| Required action |
There is one span to output from the data below: the lines starting at the line with "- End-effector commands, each" and ending at the line with "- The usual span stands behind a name". Output it exactly, ends included, nothing more.

| Exercise materials |
····················
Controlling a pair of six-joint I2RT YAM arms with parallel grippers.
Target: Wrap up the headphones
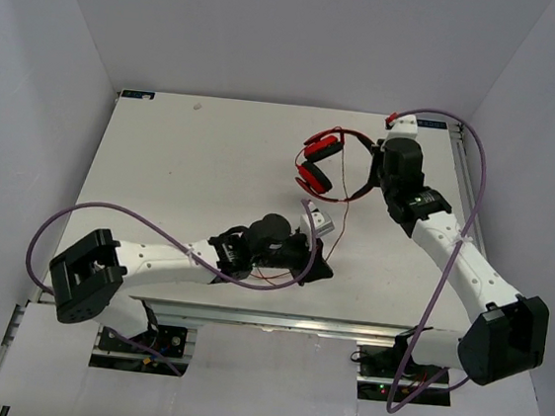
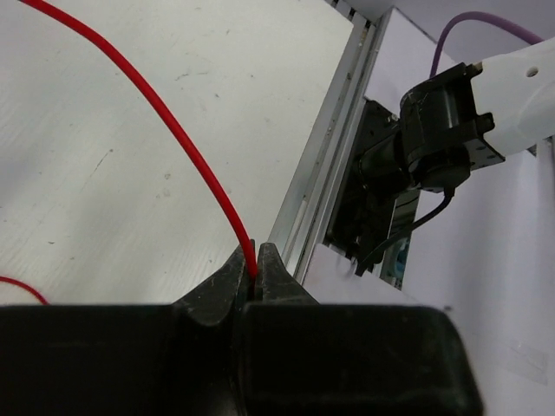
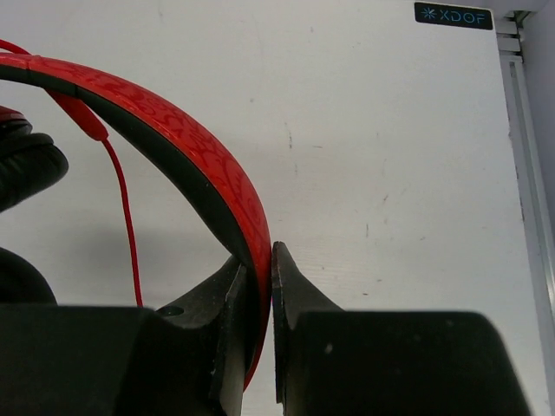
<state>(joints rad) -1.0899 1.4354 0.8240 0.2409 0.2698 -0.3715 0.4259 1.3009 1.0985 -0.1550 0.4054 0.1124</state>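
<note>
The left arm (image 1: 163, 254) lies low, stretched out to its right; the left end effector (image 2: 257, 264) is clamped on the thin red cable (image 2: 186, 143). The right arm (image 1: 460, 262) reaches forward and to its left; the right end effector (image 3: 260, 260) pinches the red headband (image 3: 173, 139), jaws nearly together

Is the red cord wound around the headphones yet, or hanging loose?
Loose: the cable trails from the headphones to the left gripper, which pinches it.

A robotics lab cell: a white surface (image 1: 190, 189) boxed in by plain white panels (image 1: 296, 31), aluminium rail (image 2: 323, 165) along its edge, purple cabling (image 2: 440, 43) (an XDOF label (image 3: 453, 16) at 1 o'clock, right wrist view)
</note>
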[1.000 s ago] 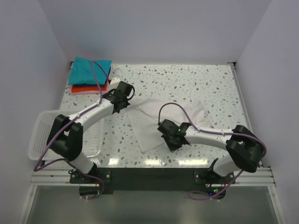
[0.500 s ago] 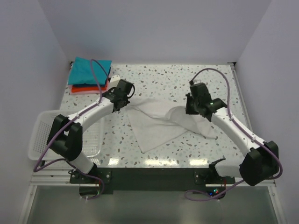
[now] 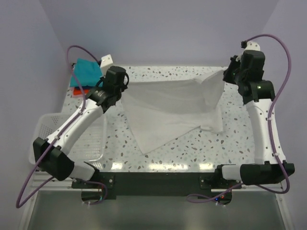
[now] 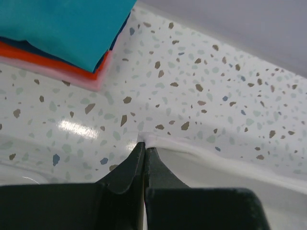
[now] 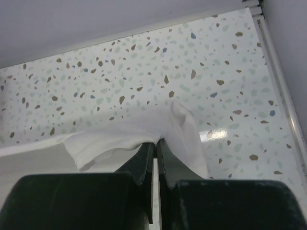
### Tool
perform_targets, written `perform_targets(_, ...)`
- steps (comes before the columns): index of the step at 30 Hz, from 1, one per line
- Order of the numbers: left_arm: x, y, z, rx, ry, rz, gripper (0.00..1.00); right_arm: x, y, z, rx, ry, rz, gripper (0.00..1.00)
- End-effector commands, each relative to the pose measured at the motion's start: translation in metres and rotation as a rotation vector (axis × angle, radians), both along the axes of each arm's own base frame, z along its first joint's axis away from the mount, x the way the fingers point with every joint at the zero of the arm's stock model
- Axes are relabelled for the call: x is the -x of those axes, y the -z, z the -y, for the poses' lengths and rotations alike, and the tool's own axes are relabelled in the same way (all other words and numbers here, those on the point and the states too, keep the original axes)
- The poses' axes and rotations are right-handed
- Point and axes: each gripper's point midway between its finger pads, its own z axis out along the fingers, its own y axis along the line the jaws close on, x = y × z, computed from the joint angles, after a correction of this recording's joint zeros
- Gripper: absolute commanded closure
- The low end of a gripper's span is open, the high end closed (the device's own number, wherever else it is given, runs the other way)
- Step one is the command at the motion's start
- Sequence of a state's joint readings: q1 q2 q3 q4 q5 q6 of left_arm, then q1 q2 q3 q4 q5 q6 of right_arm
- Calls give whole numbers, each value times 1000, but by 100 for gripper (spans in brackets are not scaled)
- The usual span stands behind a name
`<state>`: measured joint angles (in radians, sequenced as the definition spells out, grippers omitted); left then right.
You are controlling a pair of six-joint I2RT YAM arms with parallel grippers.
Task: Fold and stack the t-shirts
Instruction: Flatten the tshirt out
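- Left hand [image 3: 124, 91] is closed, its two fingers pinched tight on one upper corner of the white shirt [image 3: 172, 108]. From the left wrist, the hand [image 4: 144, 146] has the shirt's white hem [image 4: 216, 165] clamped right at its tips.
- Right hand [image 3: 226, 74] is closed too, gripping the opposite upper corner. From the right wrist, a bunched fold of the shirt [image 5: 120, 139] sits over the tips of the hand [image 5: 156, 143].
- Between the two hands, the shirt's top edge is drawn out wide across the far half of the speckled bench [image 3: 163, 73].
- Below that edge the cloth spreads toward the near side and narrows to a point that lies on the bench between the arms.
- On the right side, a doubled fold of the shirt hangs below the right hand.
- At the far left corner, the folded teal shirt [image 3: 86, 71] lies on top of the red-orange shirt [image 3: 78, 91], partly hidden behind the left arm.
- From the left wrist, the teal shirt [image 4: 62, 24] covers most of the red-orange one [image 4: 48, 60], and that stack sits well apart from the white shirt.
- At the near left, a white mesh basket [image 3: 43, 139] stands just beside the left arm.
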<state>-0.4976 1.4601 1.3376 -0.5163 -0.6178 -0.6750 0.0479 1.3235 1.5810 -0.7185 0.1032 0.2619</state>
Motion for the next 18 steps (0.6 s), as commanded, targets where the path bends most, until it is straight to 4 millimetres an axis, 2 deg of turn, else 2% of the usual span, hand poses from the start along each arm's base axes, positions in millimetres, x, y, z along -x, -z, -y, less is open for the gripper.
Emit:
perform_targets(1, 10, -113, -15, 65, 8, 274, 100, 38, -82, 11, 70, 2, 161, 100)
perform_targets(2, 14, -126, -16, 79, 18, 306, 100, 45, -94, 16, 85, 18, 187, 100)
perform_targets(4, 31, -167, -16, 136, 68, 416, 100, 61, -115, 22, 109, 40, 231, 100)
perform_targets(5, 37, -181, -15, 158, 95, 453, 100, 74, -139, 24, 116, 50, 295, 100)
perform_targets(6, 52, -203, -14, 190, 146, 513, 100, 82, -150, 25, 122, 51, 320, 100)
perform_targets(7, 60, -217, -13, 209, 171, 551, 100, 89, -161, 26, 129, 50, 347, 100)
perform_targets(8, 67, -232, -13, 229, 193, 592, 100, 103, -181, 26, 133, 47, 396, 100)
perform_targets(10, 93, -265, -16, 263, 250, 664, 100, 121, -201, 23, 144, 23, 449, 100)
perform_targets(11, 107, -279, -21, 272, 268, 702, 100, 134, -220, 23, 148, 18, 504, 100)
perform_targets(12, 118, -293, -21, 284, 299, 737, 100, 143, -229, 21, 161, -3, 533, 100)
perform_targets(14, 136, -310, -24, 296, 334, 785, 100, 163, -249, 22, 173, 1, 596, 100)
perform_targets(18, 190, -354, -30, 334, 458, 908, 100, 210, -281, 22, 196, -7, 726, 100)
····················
| Task solution |
- End-effector commands, each relative to the pose measured at the motion's start: translation in metres and rotation as a rotation vector (axis × angle, radians), both along the axes of each arm's own base frame, z along its first joint's axis away from the mount, x the way the fingers point with every joint at the zero of the arm's stock model
- Axes are relabelled for the call: x is the -x of those axes, y the -z, z the -y, for the poses' lengths and rotations alike, and the tool's own axes are relabelled in the same way (all other words and numbers here, those on the point and the states too, keep the original axes)
- The poses' axes and rotations are right-handed
- Point and axes: each gripper's point midway between its finger pads, its own z axis out along the fingers, its own y axis along the line the jaws close on, x = y × z, computed from the joint angles, after a correction of this recording's joint zeros
- Gripper: absolute commanded closure
- The low end of a gripper's span is open, the high end closed (the device's own number, wherever else it is given, runs the other way)
- Step one is the command at the motion's start
- Sequence of a state's joint readings: q1 q2 q3 q4 q5 q6 of left_arm, then q1 q2 q3 q4 q5 q6 of right_arm
- Calls give whole numbers, each value times 1000, but by 100 for gripper (spans in brackets are not scaled)
- The usual span stands behind a name

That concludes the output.